Probabilistic Verification Theory¶

Motivation¶

For large neural networks – particularly semantic segmentation networks (SSNs) with millions of parameters and high-dimensional, pixel-level outputs – computing exact or even approximate reachable sets can be computationally intractable. The exponential complexity of ReLU branching and the sheer output dimensionality (e.g., \(256 \times 512 \times 19\) logits for a Cityscapes model) render deterministic methods impractical.

NNV3 integrates a probabilistic, data-driven verification approach based on conformal inference that provides an alternative: instead of verifying properties for all possible perturbations, it verifies them with high probability under a given distribution. This approach is architecture-agnostic (scales with inference cost, not network structure) and provides formal probabilistic guarantees.

Conformal Inference Framework¶

Core Idea¶

Given a collection of i.i.d. scalar random variables \(\mathbf{M} = \{R_1, R_2, \ldots, R_m\}\) sampled from \(R \sim \mathcal{D}\) (called nonconformity scores), conformal inference constructs a prediction interval for a new unseen draw \(R^{\text{unseen}}\) from the same distribution.

The key result: if we sort the calibration scores \(R_1 < R_2 < \ldots < R_m\) and select rank \(\ell := \lceil(m+1)(1-\epsilon)\rceil\), then:

\[\Pr[R^{\text{unseen}} \leq R_\ell] \geq 1 - \epsilon\]

where the probability is over the joint randomness of both calibration and test samples.

Double-Step Probabilistic Guarantee¶

The coverage level \(\delta = \Pr[R^{\text{unseen}} \leq R_\ell]\) is itself a random variable following a \(\text{Beta}(\ell, m+1-\ell)\) distribution. By appropriately tuning \(m\) and \(\ell\), the variance of \(\delta\) can be made extremely small (e.g., \(3.123 \times 10^{-8}\) for \(m = 8000\), \(\ell = 7999\)).

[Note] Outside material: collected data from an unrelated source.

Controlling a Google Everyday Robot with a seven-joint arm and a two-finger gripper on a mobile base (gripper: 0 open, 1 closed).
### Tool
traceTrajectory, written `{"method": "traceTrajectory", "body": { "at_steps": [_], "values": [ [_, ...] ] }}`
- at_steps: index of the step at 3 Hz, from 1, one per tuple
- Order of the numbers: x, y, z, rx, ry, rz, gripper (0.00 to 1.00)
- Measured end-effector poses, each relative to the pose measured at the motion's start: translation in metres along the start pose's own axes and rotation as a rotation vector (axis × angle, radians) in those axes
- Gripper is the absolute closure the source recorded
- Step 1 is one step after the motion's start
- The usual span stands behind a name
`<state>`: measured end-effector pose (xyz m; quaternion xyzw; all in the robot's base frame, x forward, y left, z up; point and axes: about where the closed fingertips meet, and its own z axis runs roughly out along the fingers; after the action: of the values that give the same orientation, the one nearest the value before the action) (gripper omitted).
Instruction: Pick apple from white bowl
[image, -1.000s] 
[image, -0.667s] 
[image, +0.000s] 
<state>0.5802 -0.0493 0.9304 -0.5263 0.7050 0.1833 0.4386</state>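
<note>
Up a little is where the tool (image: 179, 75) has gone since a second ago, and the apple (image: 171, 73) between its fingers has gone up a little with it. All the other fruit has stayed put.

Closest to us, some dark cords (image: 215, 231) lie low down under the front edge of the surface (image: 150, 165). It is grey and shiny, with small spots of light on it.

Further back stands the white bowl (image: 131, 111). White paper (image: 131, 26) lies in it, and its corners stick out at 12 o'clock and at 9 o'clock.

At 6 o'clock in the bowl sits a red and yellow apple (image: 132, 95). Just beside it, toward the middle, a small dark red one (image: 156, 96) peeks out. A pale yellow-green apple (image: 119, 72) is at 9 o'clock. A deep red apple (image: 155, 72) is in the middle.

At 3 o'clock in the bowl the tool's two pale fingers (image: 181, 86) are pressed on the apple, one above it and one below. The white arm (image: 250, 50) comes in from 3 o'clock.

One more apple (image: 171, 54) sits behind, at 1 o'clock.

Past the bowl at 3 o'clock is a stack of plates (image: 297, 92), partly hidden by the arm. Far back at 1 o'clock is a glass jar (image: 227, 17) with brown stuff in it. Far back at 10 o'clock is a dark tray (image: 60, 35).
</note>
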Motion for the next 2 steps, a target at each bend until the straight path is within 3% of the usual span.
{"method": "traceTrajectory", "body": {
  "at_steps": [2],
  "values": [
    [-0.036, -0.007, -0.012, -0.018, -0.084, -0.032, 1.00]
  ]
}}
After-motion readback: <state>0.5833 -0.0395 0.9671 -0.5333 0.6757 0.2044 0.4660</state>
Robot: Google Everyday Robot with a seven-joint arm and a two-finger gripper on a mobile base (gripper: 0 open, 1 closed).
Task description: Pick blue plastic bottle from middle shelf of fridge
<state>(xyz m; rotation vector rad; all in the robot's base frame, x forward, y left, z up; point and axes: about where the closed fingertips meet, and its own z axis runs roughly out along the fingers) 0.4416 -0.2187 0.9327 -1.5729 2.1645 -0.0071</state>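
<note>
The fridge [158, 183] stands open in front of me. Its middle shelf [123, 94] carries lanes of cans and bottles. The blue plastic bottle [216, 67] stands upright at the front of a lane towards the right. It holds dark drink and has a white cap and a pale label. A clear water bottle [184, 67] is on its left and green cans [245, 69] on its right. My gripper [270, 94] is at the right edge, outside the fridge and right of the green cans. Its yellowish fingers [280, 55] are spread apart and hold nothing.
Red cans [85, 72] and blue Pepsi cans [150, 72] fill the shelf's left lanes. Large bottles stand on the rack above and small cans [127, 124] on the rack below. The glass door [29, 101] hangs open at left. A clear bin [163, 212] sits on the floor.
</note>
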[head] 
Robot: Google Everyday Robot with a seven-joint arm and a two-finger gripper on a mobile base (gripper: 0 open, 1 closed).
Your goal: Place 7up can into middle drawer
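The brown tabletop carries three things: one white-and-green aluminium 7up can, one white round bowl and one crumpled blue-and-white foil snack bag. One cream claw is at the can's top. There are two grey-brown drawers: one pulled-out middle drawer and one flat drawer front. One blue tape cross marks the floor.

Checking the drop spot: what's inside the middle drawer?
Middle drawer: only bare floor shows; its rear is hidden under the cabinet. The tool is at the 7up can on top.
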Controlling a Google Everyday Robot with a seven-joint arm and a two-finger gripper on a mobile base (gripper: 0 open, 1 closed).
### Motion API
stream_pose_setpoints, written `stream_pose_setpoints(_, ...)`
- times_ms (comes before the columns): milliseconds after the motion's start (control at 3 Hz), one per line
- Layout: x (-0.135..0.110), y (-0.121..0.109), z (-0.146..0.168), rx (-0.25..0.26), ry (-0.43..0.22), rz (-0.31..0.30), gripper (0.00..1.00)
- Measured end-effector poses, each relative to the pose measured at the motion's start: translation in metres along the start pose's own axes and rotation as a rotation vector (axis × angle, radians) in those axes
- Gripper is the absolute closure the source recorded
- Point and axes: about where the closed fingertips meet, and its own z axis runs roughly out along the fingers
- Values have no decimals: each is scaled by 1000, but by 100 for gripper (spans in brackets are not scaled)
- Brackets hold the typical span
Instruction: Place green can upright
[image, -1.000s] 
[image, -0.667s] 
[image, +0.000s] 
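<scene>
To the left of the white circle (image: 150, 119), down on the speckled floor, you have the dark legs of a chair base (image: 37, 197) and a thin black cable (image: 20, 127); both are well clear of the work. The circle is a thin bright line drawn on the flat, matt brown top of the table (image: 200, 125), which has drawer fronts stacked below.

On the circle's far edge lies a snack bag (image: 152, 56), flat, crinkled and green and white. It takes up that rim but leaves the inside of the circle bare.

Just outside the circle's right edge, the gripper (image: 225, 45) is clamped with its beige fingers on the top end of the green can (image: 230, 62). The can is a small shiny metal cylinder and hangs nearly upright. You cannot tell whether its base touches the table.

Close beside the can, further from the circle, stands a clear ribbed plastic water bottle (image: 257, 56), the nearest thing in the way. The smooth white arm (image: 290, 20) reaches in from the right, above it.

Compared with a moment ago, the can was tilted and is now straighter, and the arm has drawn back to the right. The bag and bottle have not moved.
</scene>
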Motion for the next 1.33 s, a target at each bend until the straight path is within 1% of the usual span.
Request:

NNV3 uses the double-step (PAC) guarantee formulation using the regularized incomplete beta function:

\[\Pr\left[\Pr[R^{\text{unseen}} \leq R_\ell] > 1 - \epsilon\right] > 1 - \text{betacdf}_{1-\epsilon}(\ell, m+1-\ell)\]

This is denoted as the \(\langle \epsilon, \ell, m \rangle\) guarantee, where:

\(\epsilon\) is the miscoverage level (e.g., 0.0001 for 99.99% coverage)
\(\delta_1 = 1 - \epsilon\) is the coverage level
\(\delta_2 = 1 - \text{betacdf}_{1-\epsilon}(\ell, m+1-\ell)\) is the confidence of the guarantee

A key advantage of the double-step formulation is its flexibility: the strict relationship among \(m\), \(\ell\), and \(\epsilon\) can be relaxed, allowing practitioners to tune these parameters to achieve desired coverage-confidence tradeoffs.

Example¶

With \(m = 100{,}000\) calibration samples and rank \(\ell = 99{,}999\):

\[\Pr\left[\Pr[R^{\text{unseen}} < R_{99{,}999}] > 0.9999\right] > 0.9995\]

This guarantee holds for any calibration dataset sampled from distribution \(\mathcal{D}\), regardless of the specific distribution shape.

Probabilistic Reachability for Neural Networks¶

Problem Formulation¶

Given a neural network \(f : \mathbb{R}^{n_0} \to \mathbb{R}^n\), an input set \(\mathbf{I} \subset \mathbb{R}^{n_0}\), and a sampling distribution \(x \overset{\mathcal{W}}{\sim} \mathbf{I}\), probabilistic reachability constructs a set \(\mathbf{R}_f^\epsilon(\mathcal{W}; \ell, m)\) such that:

\[x \overset{\mathcal{W}}{\sim} \mathbf{I} \;\Rightarrow\; \Pr\left[\Pr[f(x) \in \mathbf{R}_f^\epsilon(\mathcal{W}; \ell, m)] \geq 1 - \epsilon\right] \geq 1 - \text{betacdf}_{1-\epsilon}(\ell, m+1-\ell)\]

Nonconformity Score Design¶

For an output \(\text{vec}(y) = [y(1), \ldots, y(n)] \in \mathbb{R}^n\), the nonconformity score is defined as:

\[R_i^{\text{calib}} = \max\left(\frac{|y_i(1) - c(1)|}{\tau_1}, \ldots, \frac{|y_i(n) - c(n)|}{\tau_n}\right)\]

where \(c \in \mathbb{R}^n\) is the center (average of training outputs) and \(\tau_k\) are normalization factors computed from the training dataset. This score design yields a hyper-rectangular reachable set centered at \(c\) with half-widths \(\tau_k R_\ell^{\text{calib}}\).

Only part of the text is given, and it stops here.